*** SUPPLIED INFORMATION Section Begins ***

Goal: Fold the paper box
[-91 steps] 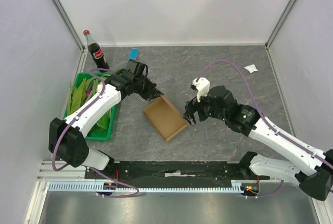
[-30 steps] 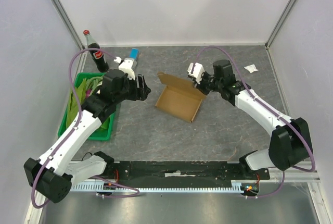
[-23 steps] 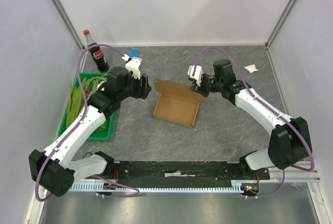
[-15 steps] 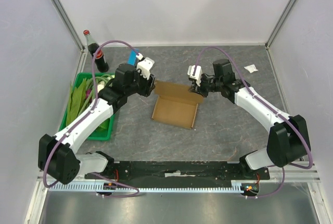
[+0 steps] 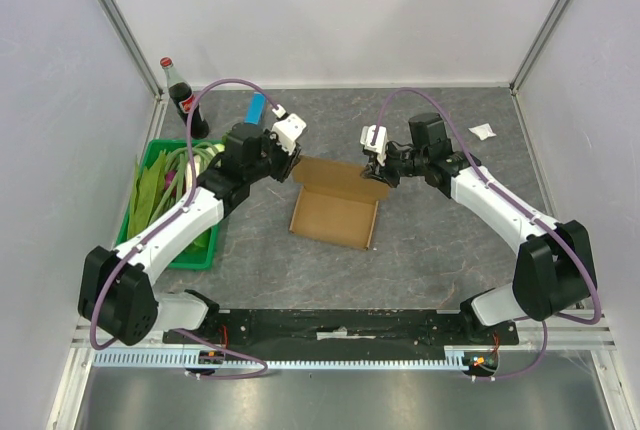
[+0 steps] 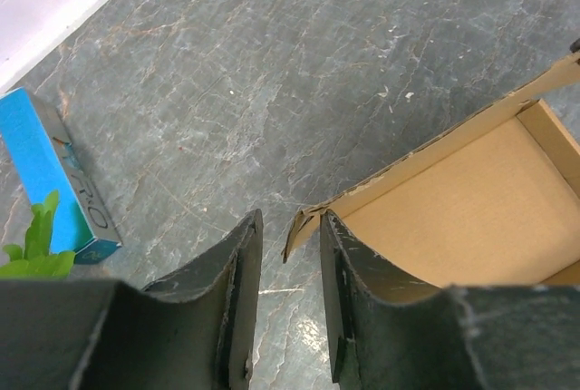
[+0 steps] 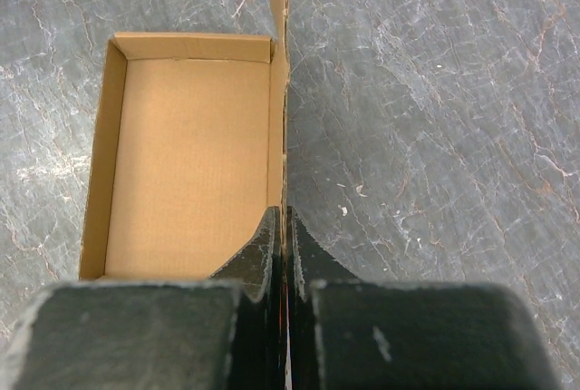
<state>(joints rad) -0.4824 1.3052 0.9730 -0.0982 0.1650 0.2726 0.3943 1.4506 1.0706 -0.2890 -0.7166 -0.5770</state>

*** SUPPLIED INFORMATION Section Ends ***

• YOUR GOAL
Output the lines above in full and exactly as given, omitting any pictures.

• RESULT
Goal: Fold the paper box
[-91 steps] 
[-30 steps] 
[-23 steps] 
[-15 steps] 
[+0 steps] 
[+0 steps] 
[+0 steps] 
<state>(joints rad) -0.4824 1.3052 0.9730 -0.0982 0.1650 0.2726 0.3943 1.4506 1.0706 -0.2890 -0.7166 -0.5770</state>

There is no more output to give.